Alcohol and Covid – 19


Mrs. Emy Jancy Rani J*

M.Sc. Nursing, Asst. Professor, Shri Sathya Sai College of Nursing,

 Ammapettai Village, Kancheepuram Dt., Pin - 603108

*Corresponding Author E-mail:



The outbreak of Coronavirus disease 2019 (COVID-19), caused by severe acute respiratory syndrome (SARS) coronavirus 2 (SARS-CoV-2), has thus far killed over 3,000 people and infected over 80,000 in China and elsewhere in the world, resulting in catastrophe for humans. Similar to its homologous virus, SARS-CoV, which caused SARS in thousands of people in 2003, SARS-CoV-2 might also be transmitted from the bats and causes similar symptoms through a similar mechanism. However, COVID-19 has lower severity and mortality than SARS but is much more transmissive and affects more elderly individuals than youth and more men than women. Consumption of alcohol will not kill the virus in the inhaled air; it will not disinfect your mouth and throat; and it will not give you any kind of protection against COVID-19. In response to the rapidly increasing number of publications on the emerging disease, this article attempts to provide a timely and comprehensive review of the swiftly developing research subject. Although many questions still require answers, we hope that this review helps in the understanding and eradication of the threatening disease.

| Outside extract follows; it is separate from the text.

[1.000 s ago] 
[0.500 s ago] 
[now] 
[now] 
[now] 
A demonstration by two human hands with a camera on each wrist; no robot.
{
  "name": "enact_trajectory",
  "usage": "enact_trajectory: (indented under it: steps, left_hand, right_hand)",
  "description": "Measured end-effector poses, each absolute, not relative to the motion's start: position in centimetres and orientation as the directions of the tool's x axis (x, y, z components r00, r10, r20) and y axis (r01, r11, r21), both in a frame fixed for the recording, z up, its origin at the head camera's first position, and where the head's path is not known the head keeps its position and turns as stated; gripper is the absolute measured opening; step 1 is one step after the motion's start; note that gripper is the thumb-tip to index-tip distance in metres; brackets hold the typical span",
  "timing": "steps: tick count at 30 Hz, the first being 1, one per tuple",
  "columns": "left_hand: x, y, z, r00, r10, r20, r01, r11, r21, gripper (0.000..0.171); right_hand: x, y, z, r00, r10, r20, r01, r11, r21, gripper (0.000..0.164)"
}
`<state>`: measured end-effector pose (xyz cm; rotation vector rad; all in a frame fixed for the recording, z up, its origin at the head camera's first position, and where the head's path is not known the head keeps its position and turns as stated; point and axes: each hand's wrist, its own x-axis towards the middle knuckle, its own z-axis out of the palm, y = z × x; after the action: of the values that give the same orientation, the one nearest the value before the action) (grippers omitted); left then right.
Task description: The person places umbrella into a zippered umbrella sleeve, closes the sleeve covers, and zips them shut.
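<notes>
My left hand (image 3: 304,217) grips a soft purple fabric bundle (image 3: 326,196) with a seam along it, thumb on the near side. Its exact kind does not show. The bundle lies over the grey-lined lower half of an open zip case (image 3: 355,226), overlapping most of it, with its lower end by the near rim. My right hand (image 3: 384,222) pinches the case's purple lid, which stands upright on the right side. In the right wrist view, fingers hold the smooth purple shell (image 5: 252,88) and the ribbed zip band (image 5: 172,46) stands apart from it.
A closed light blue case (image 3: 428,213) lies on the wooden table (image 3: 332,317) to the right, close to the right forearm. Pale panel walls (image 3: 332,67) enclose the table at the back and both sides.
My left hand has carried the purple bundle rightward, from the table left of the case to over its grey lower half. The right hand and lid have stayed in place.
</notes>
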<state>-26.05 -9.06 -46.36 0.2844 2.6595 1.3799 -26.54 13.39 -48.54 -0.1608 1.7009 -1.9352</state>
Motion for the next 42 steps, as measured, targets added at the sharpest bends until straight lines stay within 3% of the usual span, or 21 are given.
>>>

KEYWORDS: COVID-19, Alcohol issues, COVID-19 Myths and Facts, Impact on alcohol intake during Covid-19, Coronavirus, pneumonia, outbreak, SARS-CoV-2, COVID-19.




The real-world impact of alcohol abuse reaches far beyond the financial costs. When a loved one has a problem with alcohol, it can affect their marriage and their extended family. There's also the larger impact on the community, schools, the workplace, the health care system and on society as a whole.


As chaotic scenes of crowds thronging newly re-opened liquor shops in India went viral this week, some women’s rights experts warned that moves to lift a ban on alcohol would fuel domestic violence.


But most countries that have introduced booze bans have done so to minimize the risk of people gathering and spreading coronavirus. India reopened alcohol shops at the weekend after shutting them on March 24.


Facing the COVID-19 (new coronavirus disease) pandemic, the countries of the world must take decisive action to stop the spread of the virus. In these critical circumstances, it is essential that everyone is informed about other health risks and hazards so that they can stay safe and healthy.



MYTH: Consuming alcohol destroys the virus that causes COVID-19.


FACT: Consuming alcohol will not destroy the virus, and its consumption is likely to increase the health risks if a person becomes infected with the virus. Alcohol (at a concentration of at least 60% by volume) works as a disinfectant on your skin, but it has no such effect within your system when ingested.


MYTH: Drinking strong alcohol kills the virus in the inhaled air.


FACT: Consumption of alcohol will not kill the virus in the inhaled air; it will not disinfect your mouth and throat; and it will not give you any kind of protection against COVID-19.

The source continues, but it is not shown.